→ **Aim of the exercise**: Copy every line of the listing that holds the string "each".

→ **Information shown**:
────
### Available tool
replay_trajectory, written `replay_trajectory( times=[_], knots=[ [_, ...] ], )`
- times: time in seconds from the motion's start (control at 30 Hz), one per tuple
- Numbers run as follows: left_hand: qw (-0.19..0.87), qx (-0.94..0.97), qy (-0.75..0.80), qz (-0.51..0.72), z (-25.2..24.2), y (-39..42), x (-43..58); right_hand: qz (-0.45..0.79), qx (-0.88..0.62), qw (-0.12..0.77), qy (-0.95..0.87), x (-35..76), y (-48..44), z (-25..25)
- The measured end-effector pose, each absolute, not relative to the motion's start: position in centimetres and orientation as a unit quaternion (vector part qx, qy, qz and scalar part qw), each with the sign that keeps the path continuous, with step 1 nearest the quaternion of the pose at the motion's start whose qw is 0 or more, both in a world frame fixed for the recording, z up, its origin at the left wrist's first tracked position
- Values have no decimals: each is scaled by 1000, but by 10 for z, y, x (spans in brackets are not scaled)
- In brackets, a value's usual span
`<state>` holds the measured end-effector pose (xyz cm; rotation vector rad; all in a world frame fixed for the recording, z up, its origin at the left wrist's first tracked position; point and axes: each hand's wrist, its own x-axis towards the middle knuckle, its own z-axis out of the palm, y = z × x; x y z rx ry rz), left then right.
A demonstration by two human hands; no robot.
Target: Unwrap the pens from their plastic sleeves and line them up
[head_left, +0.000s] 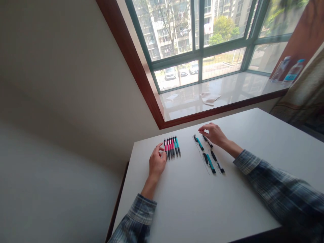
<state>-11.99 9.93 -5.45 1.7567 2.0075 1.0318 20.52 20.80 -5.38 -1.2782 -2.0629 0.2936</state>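
Pens with pink or teal barrels and black grips [172, 147] lie side by side in a neat row on the white table. Just left of that row rests my left hand [157, 162], fingers loosely curved and apart, its thumb close to the nearest pink pen. My right hand [213, 134] hovers over the far end of some pen parts, thumb and fingertips drawn together; anything between them is too small to make out. Below it lie a teal barrel [199, 144], another teal barrel [210, 163], black grips [214, 155] and thin refills [206, 165].
The white table [192, 202] stands against a wall, below a window sill [184, 106]. On the sill are a crumpled cloth [209, 98], a paper piece [172, 97] and two plastic bottles [293, 72]. A curtain [307, 81] hangs at the right.
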Motion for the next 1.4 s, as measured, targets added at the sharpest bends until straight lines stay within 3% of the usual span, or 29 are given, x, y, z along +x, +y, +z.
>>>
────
→ **Response to the exercise**:
- The measured end-effector pose, each absolute, not relative to the motion's start: position in centimetres and orientation as a unit quaternion (vector part qx, qy, qz and scalar part qw), each with the sign that keeps the path continuous, with step 1 nearest the quaternion of the pose at the motion's start whose qw is 0 or more, both in a world frame fixed for the recording, z up, its origin at the left wrist's first tracked position
- Values have no decimals: each is scaled by 1000, but by 10 for z, y, x (spans in brackets are not scaled)
`<state>` holds the measured end-effector pose (xyz cm; rotation vector rad; all in a world frame fixed for the recording, z up, its origin at the left wrist's first tracked position; point and axes: each hand's wrist, its own x-axis towards the middle knuckle, its own z-axis out of the palm, y = z × x; x y z rx ry rz), left then right.

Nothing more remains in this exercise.